Contrasting our results to similar studies underlines the importance of evaluating conventional and adaptive sampling designs on a case-by-case basis. For example, Khaemba et al. (2001) simulated sampling for aerial surveys of African wildlife and found no significant differences between estimates obtained under random and systematic designs. An increase in precision was observed, however, for an adaptive design (Khaemba et al. 2001). In contrast, Smith et al. (2003) evaluated adaptive sampling for rare freshwater mussel populations and found that whereas encounter rates of rare individuals and species were higher for adaptive than for conventional designs, adaptive sampling did not increase precision of density estimates (Smith et al. 2003). Lesquerella filiformis was neither as clustered as the African wildlife populations nor as rare as the freshwater mussels.

Implications

In this case study, no single design was uniformly superior in terms of precision of density estimates across all sample sizes, over the years and population densities evaluated. Consideration of the simulation results and logistics of sampling, however, indicated that grid-based systematic designs would be more efficient logistically and more practically implemented than the others. Thus, simulations proved valuable as they indicated an appropriate sample fraction and allowed an evaluation of the practical advantages and disadvantages of the various sampling approaches.

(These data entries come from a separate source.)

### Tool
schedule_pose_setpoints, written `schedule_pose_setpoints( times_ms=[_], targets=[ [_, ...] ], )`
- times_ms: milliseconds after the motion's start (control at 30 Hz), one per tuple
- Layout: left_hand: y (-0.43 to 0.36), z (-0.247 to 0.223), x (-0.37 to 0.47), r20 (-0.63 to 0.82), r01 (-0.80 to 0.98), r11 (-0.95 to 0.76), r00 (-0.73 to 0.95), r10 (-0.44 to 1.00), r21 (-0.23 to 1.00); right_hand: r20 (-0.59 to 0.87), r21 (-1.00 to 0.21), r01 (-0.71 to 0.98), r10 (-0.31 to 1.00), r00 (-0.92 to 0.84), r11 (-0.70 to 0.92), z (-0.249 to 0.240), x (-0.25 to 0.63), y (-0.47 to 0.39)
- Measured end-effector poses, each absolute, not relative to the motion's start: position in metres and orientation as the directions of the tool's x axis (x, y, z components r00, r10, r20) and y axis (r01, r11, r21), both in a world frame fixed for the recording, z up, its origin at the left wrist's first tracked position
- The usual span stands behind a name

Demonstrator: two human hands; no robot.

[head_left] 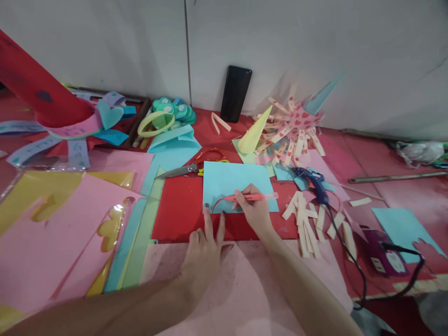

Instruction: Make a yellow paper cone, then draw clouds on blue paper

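A light blue sheet of paper (231, 179) lies on a red board (178, 205) in front of me. My right hand (254, 205) grips a red marker (250, 197) over the sheet, its tip at the start of a curved red line near the lower left. Two outstretched fingertips of my left hand (205, 245) rest on the sheet's lower edge, one on either side of that line's end. Scissors (184, 171) with red handles lie just behind and left of the sheet, their handles partly covered.
A glue gun (315, 179) and cream paper strips (304, 224) lie to the right, its cord running near a purple power box (383, 254). Pink paper (63, 233) covers the left. A phone (236, 93) leans on the wall beside a yellow paper cone (254, 133).
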State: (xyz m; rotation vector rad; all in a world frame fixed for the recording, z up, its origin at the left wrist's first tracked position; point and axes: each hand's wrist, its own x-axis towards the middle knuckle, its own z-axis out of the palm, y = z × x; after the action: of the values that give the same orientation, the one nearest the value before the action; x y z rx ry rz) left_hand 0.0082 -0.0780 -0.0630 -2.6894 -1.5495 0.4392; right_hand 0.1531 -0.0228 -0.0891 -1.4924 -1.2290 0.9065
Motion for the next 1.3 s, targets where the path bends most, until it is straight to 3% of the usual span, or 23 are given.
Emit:
schedule_pose_setpoints(
  times_ms=[333, 900, 1300],
  targets=[
    [-0.0786, -0.0621, 0.0074, -0.223, 0.833, -0.525, 0.487, 0.845, -0.172, 0.052, -0.962, 0.27, 0.944, 0.325, -0.04, -0.0892, 0.1541, -0.0248],
    [-0.0776, -0.063, 0.0072, -0.23, 0.839, -0.523, 0.486, 0.843, -0.148, 0.041, -0.958, 0.285, 0.963, 0.265, -0.037, -0.0893, 0.1524, -0.0247],
    [-0.077, -0.0633, 0.0082, -0.235, 0.831, -0.528, 0.486, 0.842, -0.175, 0.105, -0.938, 0.346, 0.92, 0.379, -0.036, -0.0841, 0.1508, -0.0288]
  ],
)
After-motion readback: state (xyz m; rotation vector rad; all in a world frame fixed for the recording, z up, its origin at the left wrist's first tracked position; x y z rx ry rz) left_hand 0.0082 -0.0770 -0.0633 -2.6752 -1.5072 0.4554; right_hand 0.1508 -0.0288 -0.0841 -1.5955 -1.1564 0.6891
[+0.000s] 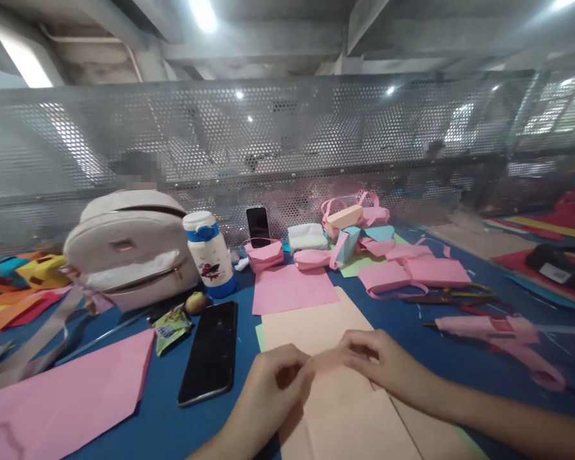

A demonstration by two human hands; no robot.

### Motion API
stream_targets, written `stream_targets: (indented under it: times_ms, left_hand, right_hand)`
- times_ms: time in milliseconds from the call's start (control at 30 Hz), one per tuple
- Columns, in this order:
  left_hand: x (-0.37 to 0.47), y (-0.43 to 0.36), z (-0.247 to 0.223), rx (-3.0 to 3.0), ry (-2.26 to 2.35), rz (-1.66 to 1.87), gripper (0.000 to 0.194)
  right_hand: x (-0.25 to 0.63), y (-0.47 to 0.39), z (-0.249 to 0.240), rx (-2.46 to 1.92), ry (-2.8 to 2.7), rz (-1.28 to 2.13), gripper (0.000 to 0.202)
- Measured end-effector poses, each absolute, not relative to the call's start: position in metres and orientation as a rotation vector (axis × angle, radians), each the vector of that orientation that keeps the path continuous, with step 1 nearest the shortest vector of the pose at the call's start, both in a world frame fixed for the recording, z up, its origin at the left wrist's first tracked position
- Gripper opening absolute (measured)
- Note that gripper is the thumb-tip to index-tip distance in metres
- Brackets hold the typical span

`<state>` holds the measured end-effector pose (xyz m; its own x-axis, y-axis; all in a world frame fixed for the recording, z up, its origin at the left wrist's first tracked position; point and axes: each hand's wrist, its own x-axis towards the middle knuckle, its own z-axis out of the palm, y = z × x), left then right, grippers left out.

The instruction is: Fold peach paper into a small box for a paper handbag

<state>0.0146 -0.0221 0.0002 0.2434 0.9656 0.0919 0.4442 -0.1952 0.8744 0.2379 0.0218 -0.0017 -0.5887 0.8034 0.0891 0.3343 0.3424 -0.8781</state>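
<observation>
Peach paper (352, 425) lies in front of me, with fold lines and overlapping layers. My left hand (275, 383) is closed, its thumb and fingers pinching a peach edge. My right hand (388, 367) pinches the same stretch of paper a short way to the right. Between my fingertips a narrow peach strip is raised, slightly blurred. Beyond my hands another peach sheet (316, 324) lies flat, and a pink sheet (294, 289) sits behind it. Green paper shows at the edges underneath.
Left stand a backpack (129, 249), a bottle (211, 255), a black phone (209, 354), a snack packet (171, 328) and pink paper (71, 399). Right lie a pink glue gun (498, 332), scissors (460, 297) and folded pink paper pieces (412, 273). A perforated metal screen (287, 140) closes the back.
</observation>
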Motion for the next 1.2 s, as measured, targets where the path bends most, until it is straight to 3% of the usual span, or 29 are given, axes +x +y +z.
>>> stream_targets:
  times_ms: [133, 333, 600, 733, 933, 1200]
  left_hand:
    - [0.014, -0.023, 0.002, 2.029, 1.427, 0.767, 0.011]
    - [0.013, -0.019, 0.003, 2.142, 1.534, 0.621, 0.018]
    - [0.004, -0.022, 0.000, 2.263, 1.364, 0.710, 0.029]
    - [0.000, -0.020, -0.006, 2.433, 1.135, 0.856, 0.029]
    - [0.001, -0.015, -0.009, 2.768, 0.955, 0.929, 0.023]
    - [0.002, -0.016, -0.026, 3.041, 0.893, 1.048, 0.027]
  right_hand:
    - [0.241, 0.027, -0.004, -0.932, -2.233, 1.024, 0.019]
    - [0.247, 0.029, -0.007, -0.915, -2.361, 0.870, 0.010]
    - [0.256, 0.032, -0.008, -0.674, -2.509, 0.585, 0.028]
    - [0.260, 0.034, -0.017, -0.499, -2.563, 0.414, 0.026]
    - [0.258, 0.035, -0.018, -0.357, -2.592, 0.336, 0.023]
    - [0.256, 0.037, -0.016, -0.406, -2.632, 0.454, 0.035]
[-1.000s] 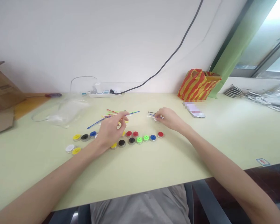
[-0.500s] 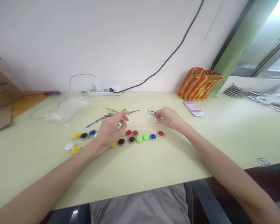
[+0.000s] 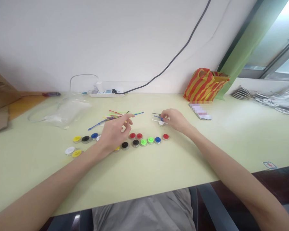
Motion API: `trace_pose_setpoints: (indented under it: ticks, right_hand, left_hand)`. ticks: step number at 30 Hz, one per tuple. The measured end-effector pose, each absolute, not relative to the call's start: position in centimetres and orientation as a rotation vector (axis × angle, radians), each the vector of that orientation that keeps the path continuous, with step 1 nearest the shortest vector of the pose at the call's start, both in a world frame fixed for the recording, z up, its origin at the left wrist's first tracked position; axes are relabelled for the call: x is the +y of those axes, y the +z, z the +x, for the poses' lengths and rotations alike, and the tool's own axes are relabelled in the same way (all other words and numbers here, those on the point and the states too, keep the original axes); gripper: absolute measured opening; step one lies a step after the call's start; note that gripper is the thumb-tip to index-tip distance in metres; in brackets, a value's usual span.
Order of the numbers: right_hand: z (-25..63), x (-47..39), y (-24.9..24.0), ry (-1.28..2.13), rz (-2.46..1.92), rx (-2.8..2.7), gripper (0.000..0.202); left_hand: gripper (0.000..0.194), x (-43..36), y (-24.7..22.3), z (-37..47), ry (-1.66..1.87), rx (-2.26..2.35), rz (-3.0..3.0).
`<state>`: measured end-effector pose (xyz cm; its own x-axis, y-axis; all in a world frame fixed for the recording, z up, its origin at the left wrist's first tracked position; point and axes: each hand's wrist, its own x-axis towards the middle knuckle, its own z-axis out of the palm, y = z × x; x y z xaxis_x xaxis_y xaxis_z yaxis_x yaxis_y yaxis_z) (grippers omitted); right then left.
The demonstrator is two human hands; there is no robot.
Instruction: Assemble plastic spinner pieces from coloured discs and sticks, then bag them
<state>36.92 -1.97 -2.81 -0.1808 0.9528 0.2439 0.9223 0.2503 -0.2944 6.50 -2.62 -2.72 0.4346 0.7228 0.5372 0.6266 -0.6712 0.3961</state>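
My right hand [image 3: 173, 118] is at the right of the desk's middle, its fingertips closed on a blue arrow spinner [image 3: 158, 117]. A black arrow [image 3: 156, 113] lies just behind it. In front is a white arrow [image 3: 159, 121] by a white round base [image 3: 161, 123]. My left hand [image 3: 117, 132] hovers with fingers apart and loosely bent, index finger outstretched, holding nothing I can see. Behind it lies a pile of coloured plastic arrows [image 3: 115, 113], partly hidden by the hand. Round clear bases with coloured tops, such as a red one [image 3: 166, 136] and a black one [image 3: 135, 142], run in front.
A power strip [image 3: 107, 93] with a thick black cable sits against the wall. Clear plastic bags [image 3: 65, 114] lie at left beside a cardboard box [image 3: 1, 89]. At right are a striped bag [image 3: 204, 86], a phone [image 3: 200, 111] and wrapped items [image 3: 267, 99].
My right fingertips have shifted slightly back from the white spinner to the blue one; the white arrow now lies free in front. My left hand keeps its pose. The view has moved slightly.
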Motion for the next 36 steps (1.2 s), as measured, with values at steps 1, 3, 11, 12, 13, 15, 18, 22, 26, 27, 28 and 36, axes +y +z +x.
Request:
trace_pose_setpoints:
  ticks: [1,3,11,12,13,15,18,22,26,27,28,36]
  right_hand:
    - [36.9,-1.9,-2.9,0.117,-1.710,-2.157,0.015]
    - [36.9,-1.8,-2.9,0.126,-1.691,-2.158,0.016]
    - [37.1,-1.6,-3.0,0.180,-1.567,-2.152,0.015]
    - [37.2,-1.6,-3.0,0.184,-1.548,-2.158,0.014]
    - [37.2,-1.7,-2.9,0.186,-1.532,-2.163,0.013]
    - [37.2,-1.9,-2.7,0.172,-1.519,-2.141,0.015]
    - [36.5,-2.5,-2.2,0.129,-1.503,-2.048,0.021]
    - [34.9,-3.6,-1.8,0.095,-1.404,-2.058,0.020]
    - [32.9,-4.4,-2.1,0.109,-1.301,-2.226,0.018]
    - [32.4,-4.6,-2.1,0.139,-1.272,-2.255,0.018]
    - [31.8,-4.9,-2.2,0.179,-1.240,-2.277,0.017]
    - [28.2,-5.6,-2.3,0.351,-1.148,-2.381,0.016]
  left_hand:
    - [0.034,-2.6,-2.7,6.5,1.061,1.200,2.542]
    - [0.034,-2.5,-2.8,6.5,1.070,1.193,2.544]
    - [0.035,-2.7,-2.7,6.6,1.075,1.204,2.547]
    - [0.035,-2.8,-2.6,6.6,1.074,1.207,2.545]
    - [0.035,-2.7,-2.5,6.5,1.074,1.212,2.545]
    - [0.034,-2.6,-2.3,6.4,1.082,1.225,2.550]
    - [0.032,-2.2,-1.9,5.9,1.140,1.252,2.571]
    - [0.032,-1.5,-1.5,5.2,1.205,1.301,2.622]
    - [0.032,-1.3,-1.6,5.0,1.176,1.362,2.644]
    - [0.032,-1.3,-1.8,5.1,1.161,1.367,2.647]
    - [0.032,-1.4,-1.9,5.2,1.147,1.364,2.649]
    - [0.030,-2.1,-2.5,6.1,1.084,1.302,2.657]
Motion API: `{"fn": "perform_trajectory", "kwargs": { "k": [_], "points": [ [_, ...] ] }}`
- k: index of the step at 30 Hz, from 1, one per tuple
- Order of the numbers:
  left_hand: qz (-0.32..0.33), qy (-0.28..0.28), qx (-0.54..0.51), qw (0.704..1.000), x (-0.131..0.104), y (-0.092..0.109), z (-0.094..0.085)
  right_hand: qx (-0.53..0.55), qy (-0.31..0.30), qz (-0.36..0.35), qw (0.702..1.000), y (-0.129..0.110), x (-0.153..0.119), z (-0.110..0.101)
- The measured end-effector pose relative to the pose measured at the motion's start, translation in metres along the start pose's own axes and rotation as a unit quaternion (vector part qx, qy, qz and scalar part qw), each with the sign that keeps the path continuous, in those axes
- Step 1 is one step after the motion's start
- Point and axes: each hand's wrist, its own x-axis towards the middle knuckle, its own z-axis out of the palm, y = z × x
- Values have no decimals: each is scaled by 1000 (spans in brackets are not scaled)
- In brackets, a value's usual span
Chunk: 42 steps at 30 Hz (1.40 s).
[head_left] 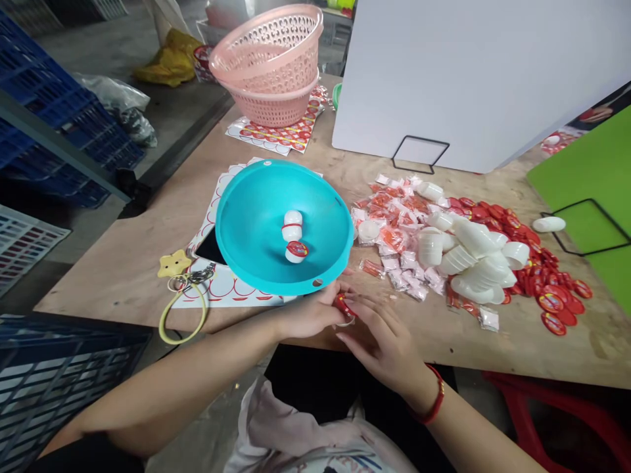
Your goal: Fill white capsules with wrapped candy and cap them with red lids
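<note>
At the table's near edge, just below the teal bowl (236,217), my left hand (308,314) is closed around a small white cup, mostly hidden by the fingers. A round red lid (341,303) shows on top of that cup. My right hand (382,335) is closed in on it from the right, its fingertips pressed on the lid. Inside the bowl lie a few white cups with red lids (296,250). To the right are a heap of stacked white cups (476,256), many red lids (552,302) and small clear packets (394,223).
Two pink baskets (276,105) stand nested at the back on sticker sheets (303,135). A white board (444,79) and a green board (591,190) stand along the far side. Left of the bowl lie a phone (210,247) and a yellow keyring loop (163,322).
</note>
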Motion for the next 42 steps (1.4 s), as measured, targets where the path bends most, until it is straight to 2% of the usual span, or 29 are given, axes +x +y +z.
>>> {"fn": "perform_trajectory", "kwargs": {
  "k": [5, 8, 12, 16, 20, 24, 29, 34, 39, 42],
  "points": [
    [10, 8, -62, 998, 1, 1, -1, -4, 38, -7, 999, 3, -2, 12],
    [5, -9, -150, 989, 0, -1, 1, 17, 37, 0, 999, 7, -2, 13],
    [28, -32, -238, 970, 0, -3, 4, 78, 18, 76, 994, 18, -6, 11],
    [63, -27, -200, 977, 2, -8, 5, 200, 58, 163, 964, 28, -13, 13],
    [59, -35, -202, 977, 3, -9, 5, 268, 91, 175, 943, 30, -15, 14],
    [32, -21, -222, 974, 4, -9, 6, 322, 85, 179, 926, 26, -15, 16],
    [21, 11, -200, 980, 5, -9, 7, 322, 110, 216, 915, 25, -18, 24],
    [43, 11, -187, 981, 5, -5, 7, 327, 132, 228, 908, 26, -15, 28],
    [58, 10, -176, 983, 5, -6, 6, 308, 137, 205, 919, 26, -10, 24],
    [62, 5, -175, 983, 5, -6, 6, 299, 116, 187, 928, 27, -9, 19]
  ]
}}
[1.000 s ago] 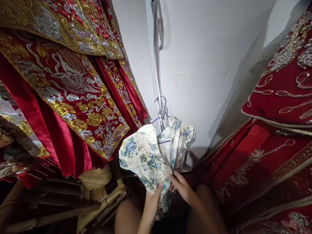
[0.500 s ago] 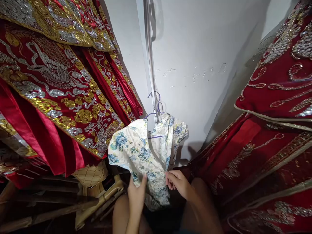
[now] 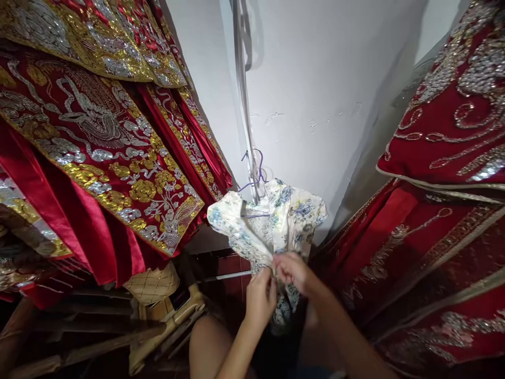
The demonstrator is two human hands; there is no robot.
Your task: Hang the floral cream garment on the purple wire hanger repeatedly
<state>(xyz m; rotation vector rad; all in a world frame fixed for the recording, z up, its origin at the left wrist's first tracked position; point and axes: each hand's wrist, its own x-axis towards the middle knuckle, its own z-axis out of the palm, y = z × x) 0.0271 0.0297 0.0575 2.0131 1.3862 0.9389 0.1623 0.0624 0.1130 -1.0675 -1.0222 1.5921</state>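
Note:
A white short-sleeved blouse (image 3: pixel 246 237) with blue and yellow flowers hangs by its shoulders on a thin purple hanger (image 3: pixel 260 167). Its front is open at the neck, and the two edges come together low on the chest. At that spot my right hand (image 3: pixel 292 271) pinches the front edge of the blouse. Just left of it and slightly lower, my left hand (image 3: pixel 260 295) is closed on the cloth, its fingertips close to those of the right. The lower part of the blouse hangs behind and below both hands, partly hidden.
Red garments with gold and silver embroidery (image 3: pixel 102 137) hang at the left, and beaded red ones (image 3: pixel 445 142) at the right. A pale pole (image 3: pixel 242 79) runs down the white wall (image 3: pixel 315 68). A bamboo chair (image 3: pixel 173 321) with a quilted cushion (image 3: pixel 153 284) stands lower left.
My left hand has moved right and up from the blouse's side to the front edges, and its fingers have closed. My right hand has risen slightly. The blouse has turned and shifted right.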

Ultimately, many potential sampling designs exist, and design choice may depend upon conservation objectives, population characteristics, and available resources. The performance of various sampling designs may be difficult to predict, however, because such performance depends on the spatial distribution and density of the population of interest. Evaluation of candidate designs by computer simulation programs, such as SAMPLE, prior to sampling is likely to provide information critical to choosing an efficient overall design. Simulations can be an inexpensive decision tool for tailoring the evaluations to the particular populations under study.